### Stored data entries
· · · · · · ·

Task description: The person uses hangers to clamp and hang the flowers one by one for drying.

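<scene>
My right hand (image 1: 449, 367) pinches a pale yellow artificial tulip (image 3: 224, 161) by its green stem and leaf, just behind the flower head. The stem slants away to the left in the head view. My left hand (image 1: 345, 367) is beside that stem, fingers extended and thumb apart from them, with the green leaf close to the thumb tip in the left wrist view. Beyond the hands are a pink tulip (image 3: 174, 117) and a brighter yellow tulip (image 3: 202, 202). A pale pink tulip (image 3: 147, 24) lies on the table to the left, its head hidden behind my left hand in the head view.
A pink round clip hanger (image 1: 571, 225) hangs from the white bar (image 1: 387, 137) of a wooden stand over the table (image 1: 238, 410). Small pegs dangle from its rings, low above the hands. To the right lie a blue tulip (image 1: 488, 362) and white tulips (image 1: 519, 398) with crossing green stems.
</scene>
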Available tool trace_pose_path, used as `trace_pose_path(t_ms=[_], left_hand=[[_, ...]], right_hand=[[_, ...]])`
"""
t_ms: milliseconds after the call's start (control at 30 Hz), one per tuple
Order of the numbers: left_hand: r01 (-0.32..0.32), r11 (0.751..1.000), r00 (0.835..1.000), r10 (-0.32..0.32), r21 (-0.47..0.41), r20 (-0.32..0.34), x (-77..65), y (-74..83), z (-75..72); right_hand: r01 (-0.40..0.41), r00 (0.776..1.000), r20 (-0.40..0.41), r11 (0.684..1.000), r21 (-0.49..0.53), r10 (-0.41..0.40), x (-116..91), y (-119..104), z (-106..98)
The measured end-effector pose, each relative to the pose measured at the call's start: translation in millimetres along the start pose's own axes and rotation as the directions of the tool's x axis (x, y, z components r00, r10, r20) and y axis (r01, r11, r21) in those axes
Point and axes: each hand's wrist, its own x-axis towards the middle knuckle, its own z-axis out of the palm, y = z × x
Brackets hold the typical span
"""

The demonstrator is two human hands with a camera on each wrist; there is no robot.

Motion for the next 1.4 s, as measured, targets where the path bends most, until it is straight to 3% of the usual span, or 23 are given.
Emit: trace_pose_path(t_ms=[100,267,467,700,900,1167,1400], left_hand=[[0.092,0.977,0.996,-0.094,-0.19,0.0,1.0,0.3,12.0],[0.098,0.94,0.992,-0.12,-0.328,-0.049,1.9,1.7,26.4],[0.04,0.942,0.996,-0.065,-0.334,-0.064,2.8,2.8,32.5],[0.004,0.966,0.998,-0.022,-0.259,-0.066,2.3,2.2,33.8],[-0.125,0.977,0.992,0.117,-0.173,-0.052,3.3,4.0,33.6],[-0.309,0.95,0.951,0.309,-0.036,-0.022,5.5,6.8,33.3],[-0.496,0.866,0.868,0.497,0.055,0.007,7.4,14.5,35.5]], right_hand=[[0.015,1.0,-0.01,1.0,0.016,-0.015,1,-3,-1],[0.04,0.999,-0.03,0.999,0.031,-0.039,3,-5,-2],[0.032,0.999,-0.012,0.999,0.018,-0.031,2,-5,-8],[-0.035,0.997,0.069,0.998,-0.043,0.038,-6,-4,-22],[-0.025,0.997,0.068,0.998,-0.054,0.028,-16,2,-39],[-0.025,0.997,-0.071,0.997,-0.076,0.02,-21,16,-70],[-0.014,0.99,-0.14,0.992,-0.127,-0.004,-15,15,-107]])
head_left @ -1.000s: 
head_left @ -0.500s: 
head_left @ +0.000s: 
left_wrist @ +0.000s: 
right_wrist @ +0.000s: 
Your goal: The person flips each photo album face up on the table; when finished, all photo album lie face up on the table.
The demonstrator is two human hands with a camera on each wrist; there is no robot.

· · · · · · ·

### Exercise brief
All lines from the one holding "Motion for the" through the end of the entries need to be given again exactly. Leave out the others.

### Answer to the problem
Motion for the next 1.4 s, as measured, targets where the path bends most, until it is straight to 3% of the usual span, or 23 are given.
Emit: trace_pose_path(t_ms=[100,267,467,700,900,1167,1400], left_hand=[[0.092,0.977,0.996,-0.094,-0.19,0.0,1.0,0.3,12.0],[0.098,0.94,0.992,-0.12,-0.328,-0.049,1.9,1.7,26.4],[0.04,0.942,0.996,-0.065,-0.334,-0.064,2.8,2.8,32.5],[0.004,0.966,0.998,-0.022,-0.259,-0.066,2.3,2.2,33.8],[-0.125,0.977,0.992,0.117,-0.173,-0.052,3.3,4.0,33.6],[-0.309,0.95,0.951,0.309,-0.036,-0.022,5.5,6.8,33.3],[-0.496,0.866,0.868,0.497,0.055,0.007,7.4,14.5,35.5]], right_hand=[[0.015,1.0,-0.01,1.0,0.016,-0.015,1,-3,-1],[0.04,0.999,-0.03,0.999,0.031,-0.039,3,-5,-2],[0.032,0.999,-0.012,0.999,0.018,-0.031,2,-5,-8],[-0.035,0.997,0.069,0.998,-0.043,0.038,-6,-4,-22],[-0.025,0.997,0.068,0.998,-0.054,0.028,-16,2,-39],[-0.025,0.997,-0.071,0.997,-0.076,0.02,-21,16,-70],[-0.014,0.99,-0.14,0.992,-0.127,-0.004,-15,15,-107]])
head_left @ -1.000s: 
head_left @ -0.500s: 
head_left @ +0.000s: 
left_wrist @ +0.000s: 
right_wrist @ +0.000s: 
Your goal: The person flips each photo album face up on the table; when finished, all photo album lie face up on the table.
The demonstrator is two human hands with a camera on each wrist; there is no robot.

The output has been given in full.